(45) だれが一番偉いか

イエスさまは大活躍の大人気。弟子たちは鼻高々です! なのにやっぱりイエスさまは、おかしなことをおっしゃるのです…「私は、今に彼らに殺される」。………。

☆世の王たちはだれから税や貢を取り立てますか。(マタイ 17:25)

今の時代に聖書を読んでいる私たちには、イエスの発言が「これから実際に起きることを予言している」ものだとわかりますが、その時の弟子たちにはまったく意味不明でした。なんでそんなふうにお考えになるのか…と悲しみ、と言って、どうしてそんなことをおっしゃるんですか?…とは、こわくてだれも聞けませんでした。

そんなある日、一行がカペナウムに戻ると、宮の納入金=神殿税を集める人たちが、ペテロの家にやって来て言いました。あなたがたの先生は、神殿税を納めないんですか! 相変わらず“考えずに口走ってしまう”ペテロ、「納めます!」と答えてしまいます。が、おそらく(とか言っちゃったけど、大丈夫かなあ…)と心配しいしい家に入っていったのでしょう。イエスの方から声をかけてくださいました。
「シモン(ペテロのこと)、世の王たちは誰から税を取り立てますか。自分の子供たち? それともほかの人たちから?」
ペテロが答えます。
「ほかの人たちからです」。

するとイエスは…
「王子たちには納税義務はありませんね。しかし、彼らをつまずかせないために… 湖に行って釣りをし、釣れた魚の口をあけてみなさい。銀貨一枚が見つかるから、それを私とあなたの分として納めなさい。」

神の子であるイエスは、父王の家=神殿を維持するための税を納める立場の方ではありません。が、人の姿でこの世に降りて来られた方は、まだ何もわかっていない人々を戸惑わせないよう、人間としての義務も果たしてくださったのでした。

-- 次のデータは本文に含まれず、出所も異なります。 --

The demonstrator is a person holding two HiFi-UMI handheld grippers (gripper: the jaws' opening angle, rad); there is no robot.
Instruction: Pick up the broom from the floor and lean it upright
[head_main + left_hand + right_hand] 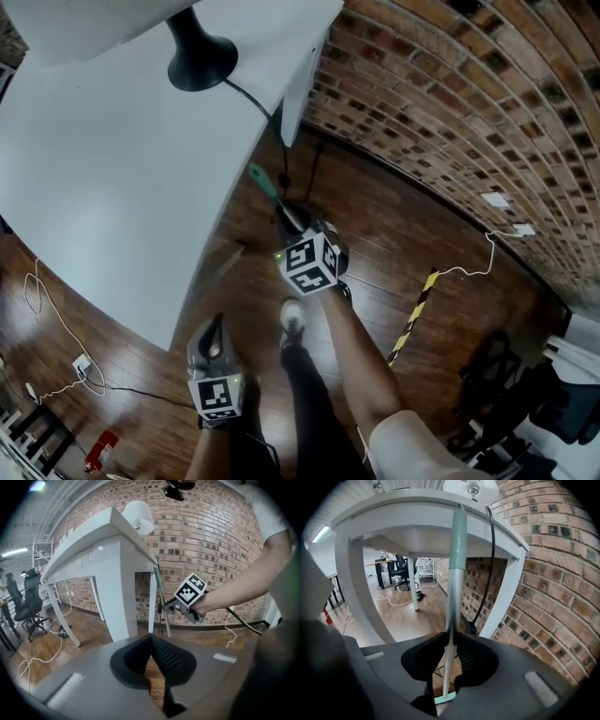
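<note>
One pinch suffices: the right gripper [450, 640], clamped on the broom [458, 550] handle, should settle it against the table [417, 508] edge before releasing, while the left gripper [151, 640] hangs pressed together, empty.

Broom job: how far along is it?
Done: the broom is lifted and stands upright. In hand: the right tongs clamp its handle, its top by the table edge. Still to do: settle it against a support and let go.
</note>
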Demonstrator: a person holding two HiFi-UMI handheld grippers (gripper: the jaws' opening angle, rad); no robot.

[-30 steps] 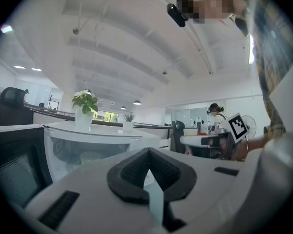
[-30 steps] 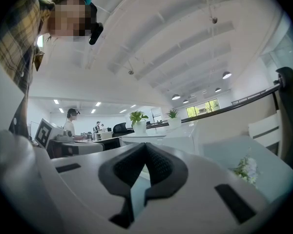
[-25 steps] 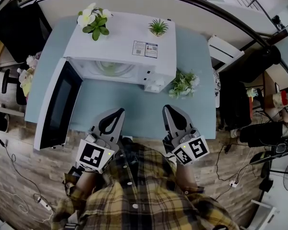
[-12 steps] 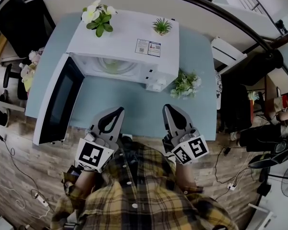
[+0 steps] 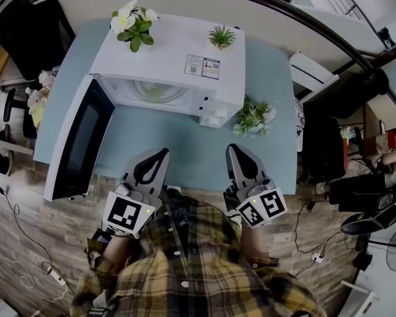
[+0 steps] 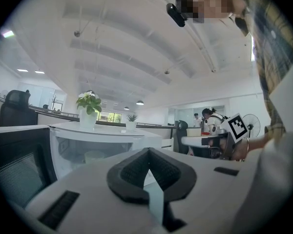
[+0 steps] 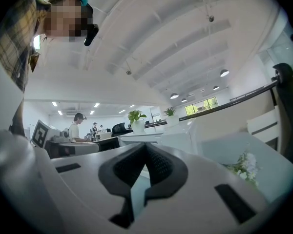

☆天の御国では、だれが一番偉いのでしょうか。(マタイ 18:1)

イエスさまに抱かれて(男の子)
子どものように自分を低くする者が 天の御国では一番偉い人

しかし、そんな師の言動の本当の意味は、やはり弟子たちには理解できていませんでした。王子は王に納税しない… やっぱりイエスさまは、ご自分が「神の王子」だっておっしゃっているんだ!! 王子! 王国! …ってことは、オレたちは大臣か!? うひゃ〜! 首相は誰だ! 俺か? おまえじゃないだろ〜、そりゃペテロじゃないか? 財務大臣はユダか… 外務はアンデレとかピリポとか… 誰が一番偉い役職につくのかなあ!!

そんなことを言い合っている彼らに、イエスは一人の子供を腕の中に抱き寄せると、こう言われました。

心をいれかえて幼な子のようにならなければ、
天国にはいることはできないであろう。
この幼な子のように自分を低くする者が、
天国でいちばん偉いのである。

(口語訳聖書 マタイ 18:3–4)

幼い子供は、自分が一人では生きられないことを知っています。だから、信頼できる大人の力にすがります。それと同じように、あなたがたも自分の力や地位に頼るのではなく、すなおに神の力にすがって生きなさい、とイエスはおっしゃったのです。そのように、神の御力の前にへりくだることのできる人が、一番偉い人です… 皆の先に立ちたいのなら、自分を後回しにし、人々に仕えなさい…

当時のユダヤの社会では、男性が高い地位につくのは最も名誉なこと。逆に子供は、価値の低い者、頭数にも入らない者でした。弟子たちは、そういう根本的な考え方から改められていく必要があったのです。